▸ TASK TO COMPLETE: Look over the material below and count the lines that include "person". Give only the total.

*** SOURCE MATERIAL ***

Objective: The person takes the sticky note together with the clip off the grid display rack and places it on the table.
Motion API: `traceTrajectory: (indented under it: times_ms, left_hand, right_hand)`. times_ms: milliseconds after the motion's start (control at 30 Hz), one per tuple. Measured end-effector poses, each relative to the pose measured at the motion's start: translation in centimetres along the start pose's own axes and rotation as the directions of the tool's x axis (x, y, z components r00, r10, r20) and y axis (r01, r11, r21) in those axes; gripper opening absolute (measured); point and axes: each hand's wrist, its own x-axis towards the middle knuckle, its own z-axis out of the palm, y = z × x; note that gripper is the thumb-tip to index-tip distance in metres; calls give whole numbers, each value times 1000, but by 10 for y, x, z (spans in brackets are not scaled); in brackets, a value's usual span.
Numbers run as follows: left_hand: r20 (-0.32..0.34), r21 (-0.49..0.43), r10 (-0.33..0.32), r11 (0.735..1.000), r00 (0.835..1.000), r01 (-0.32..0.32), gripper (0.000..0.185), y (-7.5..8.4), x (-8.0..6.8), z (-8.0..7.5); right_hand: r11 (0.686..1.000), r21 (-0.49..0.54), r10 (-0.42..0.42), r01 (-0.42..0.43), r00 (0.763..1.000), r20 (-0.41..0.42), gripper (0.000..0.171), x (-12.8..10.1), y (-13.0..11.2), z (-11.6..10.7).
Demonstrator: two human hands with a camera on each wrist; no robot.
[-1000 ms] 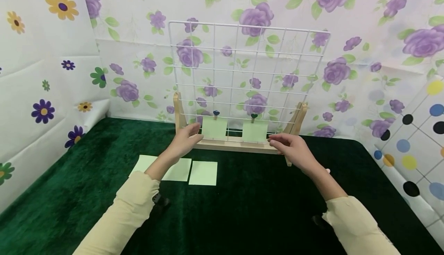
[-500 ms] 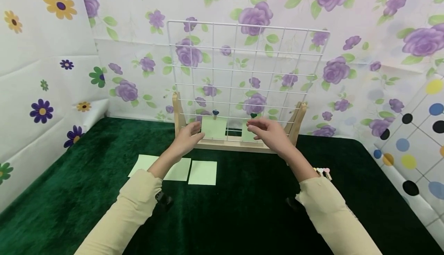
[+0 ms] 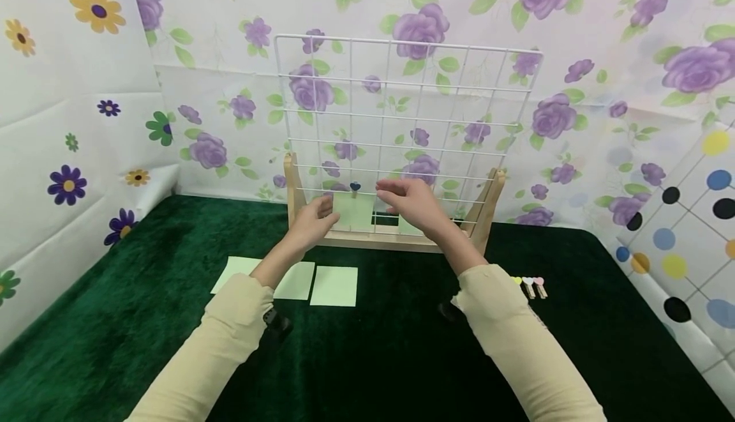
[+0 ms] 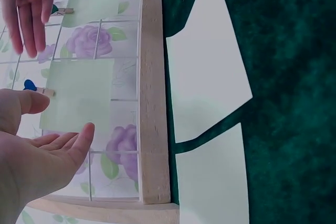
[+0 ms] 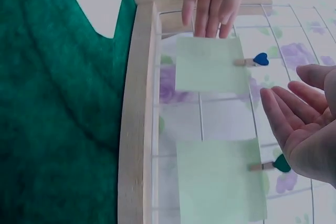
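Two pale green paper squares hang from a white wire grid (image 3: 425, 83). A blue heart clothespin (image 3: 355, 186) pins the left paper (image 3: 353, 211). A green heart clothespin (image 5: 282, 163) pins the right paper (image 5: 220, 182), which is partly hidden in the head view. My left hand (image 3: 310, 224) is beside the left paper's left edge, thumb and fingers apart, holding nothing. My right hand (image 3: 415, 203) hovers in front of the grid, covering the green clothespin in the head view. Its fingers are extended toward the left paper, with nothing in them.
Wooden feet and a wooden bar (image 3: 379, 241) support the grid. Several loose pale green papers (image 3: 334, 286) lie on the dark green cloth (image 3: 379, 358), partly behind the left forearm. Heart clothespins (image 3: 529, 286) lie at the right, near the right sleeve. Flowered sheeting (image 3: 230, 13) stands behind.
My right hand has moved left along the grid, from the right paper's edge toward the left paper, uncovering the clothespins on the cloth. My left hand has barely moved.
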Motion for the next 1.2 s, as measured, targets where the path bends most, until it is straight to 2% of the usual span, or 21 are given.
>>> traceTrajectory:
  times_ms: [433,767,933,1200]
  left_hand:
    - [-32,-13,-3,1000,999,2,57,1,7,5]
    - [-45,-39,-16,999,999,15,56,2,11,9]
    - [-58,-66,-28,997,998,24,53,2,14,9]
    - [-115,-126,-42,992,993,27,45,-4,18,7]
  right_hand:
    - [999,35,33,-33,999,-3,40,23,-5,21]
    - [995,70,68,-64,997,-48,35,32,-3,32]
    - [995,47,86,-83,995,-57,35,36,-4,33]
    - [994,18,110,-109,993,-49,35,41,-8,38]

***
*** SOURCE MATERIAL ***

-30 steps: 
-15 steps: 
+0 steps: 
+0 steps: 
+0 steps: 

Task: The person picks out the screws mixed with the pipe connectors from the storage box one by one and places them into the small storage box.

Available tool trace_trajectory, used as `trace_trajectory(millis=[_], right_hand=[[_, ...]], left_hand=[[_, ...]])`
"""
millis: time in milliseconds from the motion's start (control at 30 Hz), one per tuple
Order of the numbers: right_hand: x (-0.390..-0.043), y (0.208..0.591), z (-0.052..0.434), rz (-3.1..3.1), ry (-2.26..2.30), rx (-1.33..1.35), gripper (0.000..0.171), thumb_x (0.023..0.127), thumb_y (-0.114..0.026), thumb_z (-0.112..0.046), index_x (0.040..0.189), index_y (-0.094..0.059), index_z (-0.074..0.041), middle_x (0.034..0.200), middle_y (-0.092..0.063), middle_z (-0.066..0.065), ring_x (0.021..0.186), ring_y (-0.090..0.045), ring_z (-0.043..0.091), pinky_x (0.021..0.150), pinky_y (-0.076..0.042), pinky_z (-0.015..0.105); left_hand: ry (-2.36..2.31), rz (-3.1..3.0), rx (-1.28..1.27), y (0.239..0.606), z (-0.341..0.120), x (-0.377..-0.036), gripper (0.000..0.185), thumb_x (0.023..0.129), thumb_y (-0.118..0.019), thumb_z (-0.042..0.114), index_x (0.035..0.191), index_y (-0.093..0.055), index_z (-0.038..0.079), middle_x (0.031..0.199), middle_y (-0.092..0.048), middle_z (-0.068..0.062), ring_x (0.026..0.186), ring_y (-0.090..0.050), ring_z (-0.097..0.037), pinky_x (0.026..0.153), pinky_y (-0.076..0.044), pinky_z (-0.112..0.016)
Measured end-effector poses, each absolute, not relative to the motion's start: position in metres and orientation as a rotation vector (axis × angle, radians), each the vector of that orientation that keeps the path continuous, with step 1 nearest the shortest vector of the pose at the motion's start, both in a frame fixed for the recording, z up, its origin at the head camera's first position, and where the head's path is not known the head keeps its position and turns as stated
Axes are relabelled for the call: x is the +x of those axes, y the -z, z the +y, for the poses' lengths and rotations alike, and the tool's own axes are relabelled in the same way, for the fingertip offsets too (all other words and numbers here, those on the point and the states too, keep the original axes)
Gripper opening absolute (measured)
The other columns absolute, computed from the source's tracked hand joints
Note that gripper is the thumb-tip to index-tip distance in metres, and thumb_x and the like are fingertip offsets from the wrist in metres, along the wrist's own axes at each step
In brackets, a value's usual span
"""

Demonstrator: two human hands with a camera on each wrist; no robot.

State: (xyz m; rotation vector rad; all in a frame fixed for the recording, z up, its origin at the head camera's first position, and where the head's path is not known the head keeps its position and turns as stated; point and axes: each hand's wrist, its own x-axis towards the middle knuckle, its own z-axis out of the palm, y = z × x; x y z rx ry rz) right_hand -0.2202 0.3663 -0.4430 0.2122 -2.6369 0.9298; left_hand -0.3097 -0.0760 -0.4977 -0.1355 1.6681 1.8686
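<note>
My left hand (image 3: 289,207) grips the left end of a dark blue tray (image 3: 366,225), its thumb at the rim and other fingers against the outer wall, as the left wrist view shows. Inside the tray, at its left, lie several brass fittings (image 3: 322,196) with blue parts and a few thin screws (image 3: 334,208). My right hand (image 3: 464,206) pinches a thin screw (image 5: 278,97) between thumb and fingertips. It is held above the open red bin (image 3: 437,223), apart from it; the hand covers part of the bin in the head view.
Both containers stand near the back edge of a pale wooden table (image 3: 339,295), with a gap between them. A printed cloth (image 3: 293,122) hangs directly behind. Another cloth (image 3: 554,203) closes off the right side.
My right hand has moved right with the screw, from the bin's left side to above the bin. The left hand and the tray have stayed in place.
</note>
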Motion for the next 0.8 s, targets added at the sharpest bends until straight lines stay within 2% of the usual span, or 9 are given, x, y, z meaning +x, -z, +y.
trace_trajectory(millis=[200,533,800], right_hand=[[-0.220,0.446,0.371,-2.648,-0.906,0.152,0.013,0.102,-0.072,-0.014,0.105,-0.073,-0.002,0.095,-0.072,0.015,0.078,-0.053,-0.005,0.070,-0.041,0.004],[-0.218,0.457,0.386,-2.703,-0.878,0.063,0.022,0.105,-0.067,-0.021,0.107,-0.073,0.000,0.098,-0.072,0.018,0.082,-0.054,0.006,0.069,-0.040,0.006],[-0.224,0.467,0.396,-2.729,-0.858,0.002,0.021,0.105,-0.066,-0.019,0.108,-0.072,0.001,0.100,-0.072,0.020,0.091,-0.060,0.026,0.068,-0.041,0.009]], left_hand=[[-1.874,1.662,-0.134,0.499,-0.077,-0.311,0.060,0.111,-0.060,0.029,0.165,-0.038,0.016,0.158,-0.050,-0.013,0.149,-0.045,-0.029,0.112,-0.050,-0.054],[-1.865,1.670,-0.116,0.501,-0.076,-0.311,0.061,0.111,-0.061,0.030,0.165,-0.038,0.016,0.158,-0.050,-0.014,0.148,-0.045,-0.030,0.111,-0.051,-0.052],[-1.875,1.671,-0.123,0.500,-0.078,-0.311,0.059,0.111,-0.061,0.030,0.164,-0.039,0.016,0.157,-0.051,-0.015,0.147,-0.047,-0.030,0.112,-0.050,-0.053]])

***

▸ REPLY: 2